President Trump has recently proposed much needed changes involving Required Minimum Distributions (RMDs) from IRAs. The proposal, if passed, will extend the age in which a retiree must begin to take withdrawals. At present, RMDs must begin on April 1st following the year in which a participant turns 70 ½. President Trump’s executive order directs the Treasury Department to study the rules for required minimum distributions (RMDs), possibly easing the burden for those retirees turning 70 ½ who may not need those extra distributions at that point in their life. With life expectancy changing, those distributions may be needed at a later date. The executive order also calls for the revision of the required minimum distribution mortality and life expectancy tables. The life expectancy tables were last updated in 2002, when life expectancy was just age 77. We are living longer and spending more years in retirement, thus needing our IRA money to sustain us longer.
While this is big news for retirees of all ages, we have to realize that this study will be a time consuming and politically controversial task. Under current rules, once distributions are required to begin, the amount of this required distribution is calculated by taking the account balance of the participant’s existing account at year-end and dividing by a distribution period derived from the mortality table. Generally, the Uniform Lifetime Table will be used, except if a participant is married to a spouse more than 10 years their junior, in which case the applicable life expectancy will be derived from the Joint and Last Survivor Table. During a participant’s lifetime, once distributions have begun, they are to be recalculated each year based on the new account balance and the participants new age. Even incremental changes to the mortality tables can have significant impacts on the size of a required distribution. As of right now, the magnitude of the changes to the mortality table is unknown. Depending on the size of the changes, they could have a major impact on the amount of required distributions that retirees are obligated to take from their IRA accounts which will be a potential boon to those retirees who desire to further reduce required distributions and their tax burden.
Extending the age for RMDs would allow many investors to manage and reduce their tax bills, invest longer and pass more or even all of their qualified money on to beneficiaries.
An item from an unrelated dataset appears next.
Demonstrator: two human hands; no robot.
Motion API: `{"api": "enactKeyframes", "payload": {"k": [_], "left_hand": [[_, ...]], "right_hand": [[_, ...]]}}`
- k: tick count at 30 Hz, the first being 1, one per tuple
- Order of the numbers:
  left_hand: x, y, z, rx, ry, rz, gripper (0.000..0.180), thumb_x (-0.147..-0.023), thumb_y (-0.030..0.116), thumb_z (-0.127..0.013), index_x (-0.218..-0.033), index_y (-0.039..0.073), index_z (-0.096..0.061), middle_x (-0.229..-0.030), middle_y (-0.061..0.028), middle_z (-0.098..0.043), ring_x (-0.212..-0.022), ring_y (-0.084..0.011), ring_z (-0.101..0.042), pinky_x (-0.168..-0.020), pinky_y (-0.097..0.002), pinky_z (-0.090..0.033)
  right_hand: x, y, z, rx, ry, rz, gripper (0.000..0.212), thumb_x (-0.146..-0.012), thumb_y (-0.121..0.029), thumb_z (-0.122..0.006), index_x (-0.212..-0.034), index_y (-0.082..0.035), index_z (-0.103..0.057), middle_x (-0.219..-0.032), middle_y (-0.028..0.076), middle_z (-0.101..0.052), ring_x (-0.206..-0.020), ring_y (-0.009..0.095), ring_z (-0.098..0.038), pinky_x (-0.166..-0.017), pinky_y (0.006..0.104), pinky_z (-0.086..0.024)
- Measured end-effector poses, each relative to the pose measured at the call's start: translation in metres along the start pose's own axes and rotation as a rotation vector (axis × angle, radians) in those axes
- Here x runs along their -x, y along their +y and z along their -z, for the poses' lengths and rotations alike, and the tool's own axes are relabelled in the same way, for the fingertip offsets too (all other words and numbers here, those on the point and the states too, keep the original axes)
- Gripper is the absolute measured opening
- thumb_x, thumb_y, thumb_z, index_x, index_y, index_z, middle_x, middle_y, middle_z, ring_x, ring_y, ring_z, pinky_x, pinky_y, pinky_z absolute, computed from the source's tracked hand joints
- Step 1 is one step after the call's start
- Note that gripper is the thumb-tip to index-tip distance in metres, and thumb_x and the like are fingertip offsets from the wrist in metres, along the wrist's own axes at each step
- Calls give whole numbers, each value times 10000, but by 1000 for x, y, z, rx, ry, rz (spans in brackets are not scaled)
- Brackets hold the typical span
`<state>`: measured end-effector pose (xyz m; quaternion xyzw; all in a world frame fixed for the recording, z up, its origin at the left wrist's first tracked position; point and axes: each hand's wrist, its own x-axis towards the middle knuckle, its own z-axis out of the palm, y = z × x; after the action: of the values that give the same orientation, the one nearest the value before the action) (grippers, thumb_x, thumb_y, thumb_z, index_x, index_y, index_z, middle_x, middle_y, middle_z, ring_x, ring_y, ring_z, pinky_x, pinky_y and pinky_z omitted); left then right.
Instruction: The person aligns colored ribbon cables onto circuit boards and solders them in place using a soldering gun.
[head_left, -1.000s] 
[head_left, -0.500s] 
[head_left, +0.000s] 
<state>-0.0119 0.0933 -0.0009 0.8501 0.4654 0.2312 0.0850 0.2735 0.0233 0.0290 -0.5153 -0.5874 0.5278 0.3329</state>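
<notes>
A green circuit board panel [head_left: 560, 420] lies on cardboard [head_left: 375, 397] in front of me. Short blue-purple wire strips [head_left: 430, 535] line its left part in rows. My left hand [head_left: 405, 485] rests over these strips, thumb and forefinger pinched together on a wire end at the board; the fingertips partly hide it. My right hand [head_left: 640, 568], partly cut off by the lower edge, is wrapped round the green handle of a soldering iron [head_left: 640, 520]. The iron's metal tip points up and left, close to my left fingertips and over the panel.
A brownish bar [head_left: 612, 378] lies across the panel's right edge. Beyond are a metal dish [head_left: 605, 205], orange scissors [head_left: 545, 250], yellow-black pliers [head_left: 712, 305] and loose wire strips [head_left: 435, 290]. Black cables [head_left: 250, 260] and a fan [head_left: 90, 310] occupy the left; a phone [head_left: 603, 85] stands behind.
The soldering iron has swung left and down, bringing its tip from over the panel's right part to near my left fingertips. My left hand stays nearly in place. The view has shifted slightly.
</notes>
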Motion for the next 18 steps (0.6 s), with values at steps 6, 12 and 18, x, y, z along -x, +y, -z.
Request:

RMDs often push participants into higher tax brackets.
Another facet of this executive order deals with ways to make it easier for small businesses to offer retirement plans to employees. As noted by the Trump administration in 2017, roughly 89% of workers at private-sector establishments with 500 or more workers were offered a retirement plan as compared to only 53% of workers at private-sector establishments with fewer than 100 workers. This leaves a lot of workers with no retirement plan at all. Small business owners say they find it too costly and complicated to offer retirement plans on their own. The idea is to help firms band together to set up what are called Multiple-Employer Plans or MEPS.
With defined benefit or pension plans near extinction, all of these changes are critical to help the average worker prepare for retirement and help the retiree preserve their retirement savings to last as long as they and their spouse may live.
How long will this process take? If the study remains in the Treasury Department, it could take years, but changes could come much faster if it is taken up by Congress.